Je dois admettre que j’élabore à partir du propos d’Onfray. Mais je plaide l’innocence : comme chez Nietzsche et tant d’autres chantres de la « sainteté » de la vie sous un ciel vidé, les propositions concrètes, chez Onfray, visant à meubler la société de la « célébration de la vie » sont très courtes. Reproduisant pourtant ce qu’il reproche aux vieilles religions, il préfère détruire et saccager l’héritage reçu. Après, on verra.
Bien sûr, Onfray tente d’ouvrir quelques portes, mais elles demeurent essentiellement obscures. « L’athéisme, écrit-il, ne doit pas fonctionner comme une fin seulement.
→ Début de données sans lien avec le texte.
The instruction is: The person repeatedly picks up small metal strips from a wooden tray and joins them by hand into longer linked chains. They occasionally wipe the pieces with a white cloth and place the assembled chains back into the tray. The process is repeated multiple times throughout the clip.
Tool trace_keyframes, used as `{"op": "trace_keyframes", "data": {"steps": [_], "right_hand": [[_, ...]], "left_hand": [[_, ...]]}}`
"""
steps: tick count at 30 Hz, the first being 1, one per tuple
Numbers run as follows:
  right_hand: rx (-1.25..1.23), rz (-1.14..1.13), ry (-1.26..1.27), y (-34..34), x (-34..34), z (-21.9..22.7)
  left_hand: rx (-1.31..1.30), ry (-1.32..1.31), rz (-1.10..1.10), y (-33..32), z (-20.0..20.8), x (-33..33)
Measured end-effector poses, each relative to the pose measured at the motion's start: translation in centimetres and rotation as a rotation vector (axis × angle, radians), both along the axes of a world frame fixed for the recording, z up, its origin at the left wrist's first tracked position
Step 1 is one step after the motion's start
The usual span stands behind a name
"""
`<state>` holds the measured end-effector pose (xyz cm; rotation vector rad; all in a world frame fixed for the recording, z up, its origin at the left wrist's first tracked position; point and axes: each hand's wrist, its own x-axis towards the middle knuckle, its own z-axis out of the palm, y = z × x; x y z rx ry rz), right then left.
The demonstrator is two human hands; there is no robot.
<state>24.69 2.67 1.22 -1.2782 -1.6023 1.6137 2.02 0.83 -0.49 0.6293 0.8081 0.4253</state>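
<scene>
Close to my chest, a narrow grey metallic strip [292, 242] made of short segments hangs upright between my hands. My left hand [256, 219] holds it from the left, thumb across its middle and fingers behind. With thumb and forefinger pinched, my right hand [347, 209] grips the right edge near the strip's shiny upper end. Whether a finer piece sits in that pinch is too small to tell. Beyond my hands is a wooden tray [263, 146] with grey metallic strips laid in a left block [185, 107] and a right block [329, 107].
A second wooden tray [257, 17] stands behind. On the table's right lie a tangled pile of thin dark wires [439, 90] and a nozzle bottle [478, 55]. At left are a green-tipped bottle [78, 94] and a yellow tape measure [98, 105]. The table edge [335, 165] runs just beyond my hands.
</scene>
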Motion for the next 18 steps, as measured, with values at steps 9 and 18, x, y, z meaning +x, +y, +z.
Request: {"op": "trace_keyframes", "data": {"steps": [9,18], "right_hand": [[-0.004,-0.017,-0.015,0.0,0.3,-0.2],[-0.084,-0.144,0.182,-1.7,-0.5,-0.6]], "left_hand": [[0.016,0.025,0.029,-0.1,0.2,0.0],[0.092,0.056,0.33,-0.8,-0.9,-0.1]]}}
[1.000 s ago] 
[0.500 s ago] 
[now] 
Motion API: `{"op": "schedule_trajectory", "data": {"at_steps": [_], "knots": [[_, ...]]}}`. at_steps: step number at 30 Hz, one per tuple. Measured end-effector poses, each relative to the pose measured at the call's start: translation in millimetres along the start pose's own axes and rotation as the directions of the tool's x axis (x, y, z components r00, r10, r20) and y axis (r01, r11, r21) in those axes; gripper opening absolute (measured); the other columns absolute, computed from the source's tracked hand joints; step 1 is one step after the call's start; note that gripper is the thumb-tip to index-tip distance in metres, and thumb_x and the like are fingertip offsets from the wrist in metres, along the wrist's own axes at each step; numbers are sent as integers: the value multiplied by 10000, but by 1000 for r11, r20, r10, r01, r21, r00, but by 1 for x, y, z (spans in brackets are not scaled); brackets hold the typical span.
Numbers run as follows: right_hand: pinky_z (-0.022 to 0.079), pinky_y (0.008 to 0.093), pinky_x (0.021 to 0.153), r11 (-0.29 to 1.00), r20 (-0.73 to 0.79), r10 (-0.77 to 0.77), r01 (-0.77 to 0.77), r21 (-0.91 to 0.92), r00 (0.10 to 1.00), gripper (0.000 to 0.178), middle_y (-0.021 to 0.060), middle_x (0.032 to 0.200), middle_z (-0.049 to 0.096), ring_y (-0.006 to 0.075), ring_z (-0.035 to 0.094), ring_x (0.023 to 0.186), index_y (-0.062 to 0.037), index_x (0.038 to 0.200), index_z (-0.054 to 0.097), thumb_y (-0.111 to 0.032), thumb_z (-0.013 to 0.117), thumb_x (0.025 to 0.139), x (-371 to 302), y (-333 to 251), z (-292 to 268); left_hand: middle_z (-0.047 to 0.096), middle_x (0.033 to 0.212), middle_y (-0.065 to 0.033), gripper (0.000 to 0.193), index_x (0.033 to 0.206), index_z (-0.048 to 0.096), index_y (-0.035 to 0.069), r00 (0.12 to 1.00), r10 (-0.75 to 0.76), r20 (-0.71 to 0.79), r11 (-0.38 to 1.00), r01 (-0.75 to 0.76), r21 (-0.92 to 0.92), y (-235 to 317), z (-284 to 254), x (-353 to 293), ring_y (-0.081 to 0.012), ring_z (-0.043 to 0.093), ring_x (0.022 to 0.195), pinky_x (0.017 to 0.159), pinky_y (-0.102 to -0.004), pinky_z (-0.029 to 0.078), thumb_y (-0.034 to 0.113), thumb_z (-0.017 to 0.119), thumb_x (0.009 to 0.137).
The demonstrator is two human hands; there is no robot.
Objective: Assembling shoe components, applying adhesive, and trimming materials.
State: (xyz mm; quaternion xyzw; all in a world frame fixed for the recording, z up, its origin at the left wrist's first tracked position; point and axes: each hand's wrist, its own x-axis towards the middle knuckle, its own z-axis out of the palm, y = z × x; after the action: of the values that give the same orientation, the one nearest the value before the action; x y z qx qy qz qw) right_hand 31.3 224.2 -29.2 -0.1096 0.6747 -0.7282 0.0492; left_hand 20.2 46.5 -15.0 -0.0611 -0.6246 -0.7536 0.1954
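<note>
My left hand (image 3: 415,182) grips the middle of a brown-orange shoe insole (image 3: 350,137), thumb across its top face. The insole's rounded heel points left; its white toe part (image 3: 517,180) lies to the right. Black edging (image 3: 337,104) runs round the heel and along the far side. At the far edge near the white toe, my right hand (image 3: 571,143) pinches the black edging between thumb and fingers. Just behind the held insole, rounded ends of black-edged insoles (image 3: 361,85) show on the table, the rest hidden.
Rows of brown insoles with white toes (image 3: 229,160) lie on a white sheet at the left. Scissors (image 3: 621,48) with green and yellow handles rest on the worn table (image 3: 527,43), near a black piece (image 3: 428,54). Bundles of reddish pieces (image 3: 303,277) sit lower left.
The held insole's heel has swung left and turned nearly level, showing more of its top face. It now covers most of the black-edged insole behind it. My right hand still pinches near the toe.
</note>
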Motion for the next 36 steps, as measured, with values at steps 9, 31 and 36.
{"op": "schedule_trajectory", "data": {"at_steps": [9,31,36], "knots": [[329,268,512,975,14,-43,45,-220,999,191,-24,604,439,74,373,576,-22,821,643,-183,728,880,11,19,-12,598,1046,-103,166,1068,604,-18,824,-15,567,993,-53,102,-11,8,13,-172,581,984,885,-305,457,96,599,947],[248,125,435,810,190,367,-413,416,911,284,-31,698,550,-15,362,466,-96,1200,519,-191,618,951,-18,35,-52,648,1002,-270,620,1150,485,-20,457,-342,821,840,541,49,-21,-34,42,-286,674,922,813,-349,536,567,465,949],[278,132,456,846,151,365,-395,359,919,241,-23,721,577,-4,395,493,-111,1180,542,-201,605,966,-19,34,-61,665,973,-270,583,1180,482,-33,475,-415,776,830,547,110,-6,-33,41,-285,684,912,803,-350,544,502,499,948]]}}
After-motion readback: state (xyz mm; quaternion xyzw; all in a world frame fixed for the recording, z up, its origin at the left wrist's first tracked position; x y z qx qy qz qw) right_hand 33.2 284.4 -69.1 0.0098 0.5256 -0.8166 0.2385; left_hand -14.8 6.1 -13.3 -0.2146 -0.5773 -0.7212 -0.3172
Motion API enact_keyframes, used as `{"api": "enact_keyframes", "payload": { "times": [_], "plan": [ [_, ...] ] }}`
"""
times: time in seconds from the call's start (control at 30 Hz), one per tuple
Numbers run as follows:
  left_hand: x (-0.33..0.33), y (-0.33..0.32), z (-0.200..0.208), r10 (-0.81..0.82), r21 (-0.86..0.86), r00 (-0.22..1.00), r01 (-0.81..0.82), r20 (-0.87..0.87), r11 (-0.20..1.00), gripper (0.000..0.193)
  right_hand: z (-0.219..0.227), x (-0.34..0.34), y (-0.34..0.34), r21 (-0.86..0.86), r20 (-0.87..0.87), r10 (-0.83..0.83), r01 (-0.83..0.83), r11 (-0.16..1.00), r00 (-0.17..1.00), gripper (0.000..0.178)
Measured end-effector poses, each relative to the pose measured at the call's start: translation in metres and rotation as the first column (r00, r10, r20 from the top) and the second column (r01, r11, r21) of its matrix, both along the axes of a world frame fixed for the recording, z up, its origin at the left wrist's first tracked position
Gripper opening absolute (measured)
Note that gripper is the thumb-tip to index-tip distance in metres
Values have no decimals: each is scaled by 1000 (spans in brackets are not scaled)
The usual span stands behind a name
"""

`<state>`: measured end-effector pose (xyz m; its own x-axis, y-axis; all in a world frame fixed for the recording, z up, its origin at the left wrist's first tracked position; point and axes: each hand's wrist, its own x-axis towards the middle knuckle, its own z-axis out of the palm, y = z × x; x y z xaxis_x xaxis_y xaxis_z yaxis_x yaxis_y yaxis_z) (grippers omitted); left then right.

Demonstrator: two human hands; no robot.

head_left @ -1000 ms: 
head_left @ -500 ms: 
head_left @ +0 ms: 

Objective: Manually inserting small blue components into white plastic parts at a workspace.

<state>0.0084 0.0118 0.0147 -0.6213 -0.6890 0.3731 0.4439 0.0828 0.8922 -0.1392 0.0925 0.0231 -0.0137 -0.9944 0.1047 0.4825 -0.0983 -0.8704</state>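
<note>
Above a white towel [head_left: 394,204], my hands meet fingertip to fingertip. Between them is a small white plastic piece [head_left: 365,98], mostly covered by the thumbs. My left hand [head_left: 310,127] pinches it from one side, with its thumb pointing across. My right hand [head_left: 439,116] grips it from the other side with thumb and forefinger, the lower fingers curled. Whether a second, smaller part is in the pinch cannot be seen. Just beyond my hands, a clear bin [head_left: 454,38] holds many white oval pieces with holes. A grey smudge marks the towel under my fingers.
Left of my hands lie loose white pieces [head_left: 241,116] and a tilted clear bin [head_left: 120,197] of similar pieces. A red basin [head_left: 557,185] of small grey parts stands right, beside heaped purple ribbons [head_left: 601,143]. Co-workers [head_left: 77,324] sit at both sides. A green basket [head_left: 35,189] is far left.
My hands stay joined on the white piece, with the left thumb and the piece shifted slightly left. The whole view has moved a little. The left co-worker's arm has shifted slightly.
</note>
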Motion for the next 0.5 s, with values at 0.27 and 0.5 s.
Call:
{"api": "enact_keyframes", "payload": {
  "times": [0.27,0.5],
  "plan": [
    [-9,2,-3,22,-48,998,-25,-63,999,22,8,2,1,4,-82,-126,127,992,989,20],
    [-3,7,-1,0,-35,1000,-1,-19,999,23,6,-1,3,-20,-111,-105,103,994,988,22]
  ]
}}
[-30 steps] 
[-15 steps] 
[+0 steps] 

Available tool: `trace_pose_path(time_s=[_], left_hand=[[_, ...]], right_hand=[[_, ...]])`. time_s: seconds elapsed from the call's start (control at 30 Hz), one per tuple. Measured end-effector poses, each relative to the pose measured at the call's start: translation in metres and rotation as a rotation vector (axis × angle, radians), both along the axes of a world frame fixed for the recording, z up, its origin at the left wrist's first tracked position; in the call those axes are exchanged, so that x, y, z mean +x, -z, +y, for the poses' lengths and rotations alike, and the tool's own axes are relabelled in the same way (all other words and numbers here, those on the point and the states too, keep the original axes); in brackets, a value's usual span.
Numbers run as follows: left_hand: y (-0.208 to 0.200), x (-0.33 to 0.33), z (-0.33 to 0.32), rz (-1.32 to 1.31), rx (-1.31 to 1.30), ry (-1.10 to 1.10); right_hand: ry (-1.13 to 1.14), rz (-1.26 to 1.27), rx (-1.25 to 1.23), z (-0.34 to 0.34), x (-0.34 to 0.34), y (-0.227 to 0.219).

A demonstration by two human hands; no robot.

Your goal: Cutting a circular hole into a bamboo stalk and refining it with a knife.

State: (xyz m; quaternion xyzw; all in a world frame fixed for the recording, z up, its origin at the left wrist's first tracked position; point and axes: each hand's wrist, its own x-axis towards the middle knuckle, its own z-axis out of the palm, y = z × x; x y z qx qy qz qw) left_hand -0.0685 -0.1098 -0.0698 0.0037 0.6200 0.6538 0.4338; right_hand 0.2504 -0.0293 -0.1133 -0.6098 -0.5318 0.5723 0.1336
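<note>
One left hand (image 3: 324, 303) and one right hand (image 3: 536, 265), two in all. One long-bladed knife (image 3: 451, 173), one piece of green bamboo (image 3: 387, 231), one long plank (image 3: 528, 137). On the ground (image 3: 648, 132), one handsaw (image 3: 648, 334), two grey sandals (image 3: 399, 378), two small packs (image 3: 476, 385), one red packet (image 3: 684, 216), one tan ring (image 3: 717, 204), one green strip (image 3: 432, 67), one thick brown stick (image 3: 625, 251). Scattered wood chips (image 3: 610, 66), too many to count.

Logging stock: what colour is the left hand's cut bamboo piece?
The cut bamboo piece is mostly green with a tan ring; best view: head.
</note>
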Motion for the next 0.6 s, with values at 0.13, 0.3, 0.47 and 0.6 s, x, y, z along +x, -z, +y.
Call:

Supprimer Dieu, certes, mais pour quoi faire? Une autre morale, une nouvelle éthique, des valeurs inédites, impensées car impensables, voila ce que permettent la réalisation et le dépassement de l’athéisme. »
Je dois dire que je répugne instinctivement à un programme qui propose une éthique « impensée car impensable ». Bien sûr, quand il dit « impensable », il signifie que les nouvelles valeurs d’une société nietzschéenne ne peuvent pas être pensées encore, car nos vieux schémas monothéistes persistent et nous aveuglent face à l’avenir radieux qui, bien qu’impensable, se profile pourtant dans un lointain firmament post-chrétien.
En attendant la formulation de cet « impensé impensable », la valeur dominante et presque unique de nos sociétés de plus en plus athées et laïques demeure le plaisir. Au niveau plus primaire, l’univers du commerce et de la publicité nous vend constamment l’attrait des plaisirs de premier niveau : sensations fortes, narcissisme triomphant, affirmation de la puissance individuelle. À un niveau épuré, surtout dans les élites intellectuelles, on parle de « plaisir de l’intellect », «plaisir des arts », « plaisir de la lecture ».